What to work on - With the pictures set aside, return the lines below exactly, beginning at the first and ending at the line containing "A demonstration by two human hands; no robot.".

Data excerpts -

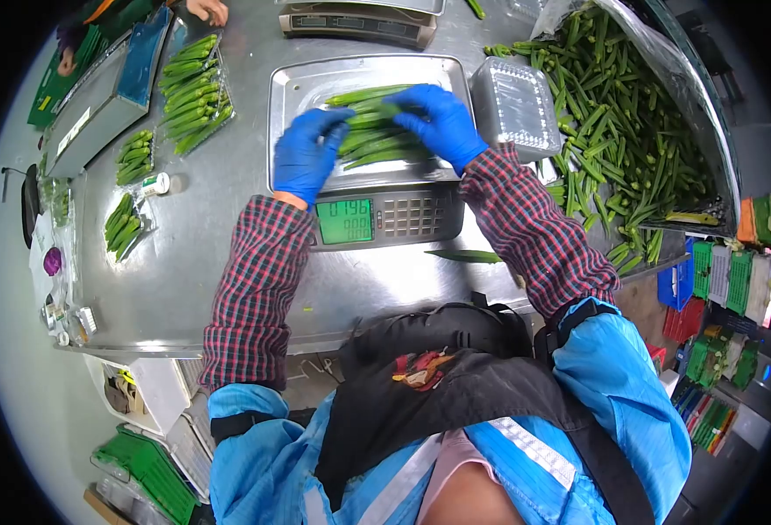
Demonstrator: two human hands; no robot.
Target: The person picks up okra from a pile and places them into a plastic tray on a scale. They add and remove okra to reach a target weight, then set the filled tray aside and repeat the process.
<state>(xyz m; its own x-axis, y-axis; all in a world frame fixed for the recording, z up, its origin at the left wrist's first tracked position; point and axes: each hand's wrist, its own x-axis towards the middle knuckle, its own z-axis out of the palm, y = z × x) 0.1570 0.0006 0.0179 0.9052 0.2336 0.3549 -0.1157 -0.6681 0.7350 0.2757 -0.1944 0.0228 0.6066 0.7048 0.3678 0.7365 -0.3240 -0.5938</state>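
Note:
Both my hands wear blue gloves and rest on a row of green okra pods (369,121) lying on the steel pan (293,92) of a digital scale (385,214). My left hand (307,153) presses the left ends of the pods with its fingers curled over them. My right hand (442,122) lies across the right side of the row, fingers spread flat on the pods. The scale's green display shows digits. One loose okra pod (466,255) lies on the table just right of the scale.
A large heap of okra (617,131) in a plastic-lined bin sits at right, beside a clear plastic tray (515,105). Packed okra (191,92) lies at left on the steel table (210,245). Another scale (359,19) stands behind. Another person's hands (209,10) appear top left.

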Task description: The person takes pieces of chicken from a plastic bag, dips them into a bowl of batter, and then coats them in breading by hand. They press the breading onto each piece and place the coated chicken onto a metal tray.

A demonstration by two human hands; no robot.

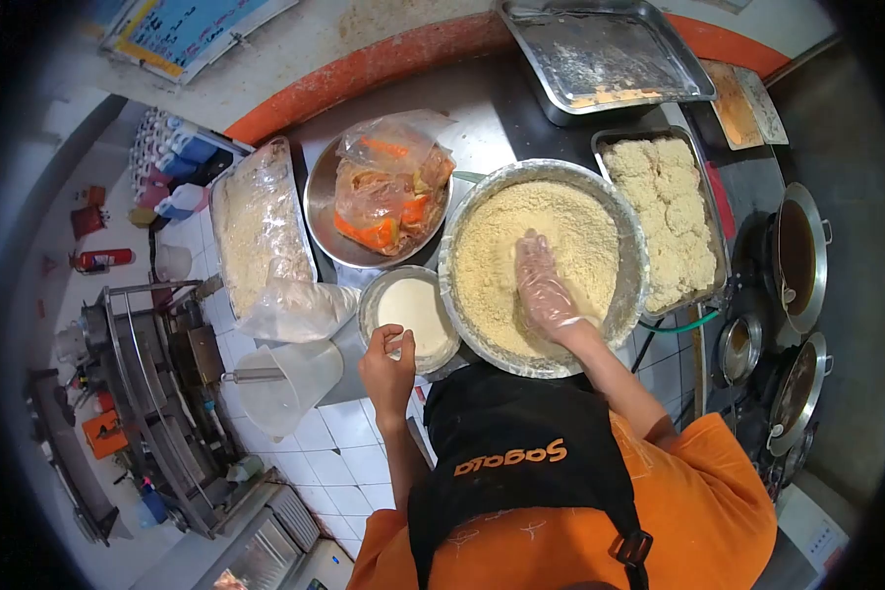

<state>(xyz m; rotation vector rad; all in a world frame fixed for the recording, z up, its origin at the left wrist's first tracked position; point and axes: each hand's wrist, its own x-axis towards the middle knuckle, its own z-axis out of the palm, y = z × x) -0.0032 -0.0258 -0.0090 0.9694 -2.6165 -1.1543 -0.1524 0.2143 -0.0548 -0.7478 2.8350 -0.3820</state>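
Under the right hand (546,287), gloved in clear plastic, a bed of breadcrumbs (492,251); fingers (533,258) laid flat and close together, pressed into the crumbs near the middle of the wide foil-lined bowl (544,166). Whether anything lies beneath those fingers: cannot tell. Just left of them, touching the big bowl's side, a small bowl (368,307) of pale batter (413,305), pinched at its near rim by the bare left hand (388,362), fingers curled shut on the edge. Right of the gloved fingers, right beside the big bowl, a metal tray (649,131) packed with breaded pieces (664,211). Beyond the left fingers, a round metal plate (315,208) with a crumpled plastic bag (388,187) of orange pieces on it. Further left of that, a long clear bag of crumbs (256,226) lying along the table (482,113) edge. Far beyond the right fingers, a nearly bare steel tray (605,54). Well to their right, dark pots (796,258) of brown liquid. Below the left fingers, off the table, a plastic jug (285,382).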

Task result -
Demonstrator: two human hands; no robot.
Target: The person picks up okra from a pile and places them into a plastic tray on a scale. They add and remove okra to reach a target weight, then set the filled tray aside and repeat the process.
<state>(xyz m; its own x-axis, y-axis; all in a world frame fixed for the recording, z up, its origin at the left wrist's first tracked position; point and axes: each hand's wrist, its own x-axis towards the middle knuckle, its own z-axis out of the palm, y = z × x) 0.1570 0.0006 0.0179 0.9052 0.2336 0.3549 -0.1157 -0.6681 0.7350 0.2757 -0.1944 0.0228 0.6066 0.7048 0.3678 0.7365 -0.3240 -0.5938</state>
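Note:
Both my hands wear blue gloves and rest on a row of green okra pods (369,121) lying on the steel pan (293,92) of a digital scale (385,214). My left hand (307,153) presses the left ends of the pods with its fingers curled over them. My right hand (442,122) lies across the right side of the row, fingers spread flat on the pods. The scale's green display shows digits. One loose okra pod (466,255) lies on the table just right of the scale.
A large heap of okra (617,131) in a plastic-lined bin sits at right, beside a clear plastic tray (515,105). Packed okra (191,92) lies at left on the steel table (210,245). Another scale (359,19) stands behind. Another person's hands (209,10) appear top left.
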
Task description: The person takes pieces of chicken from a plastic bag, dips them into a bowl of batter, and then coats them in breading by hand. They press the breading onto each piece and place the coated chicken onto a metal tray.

A demonstration by two human hands; no robot.

The answer is now complete.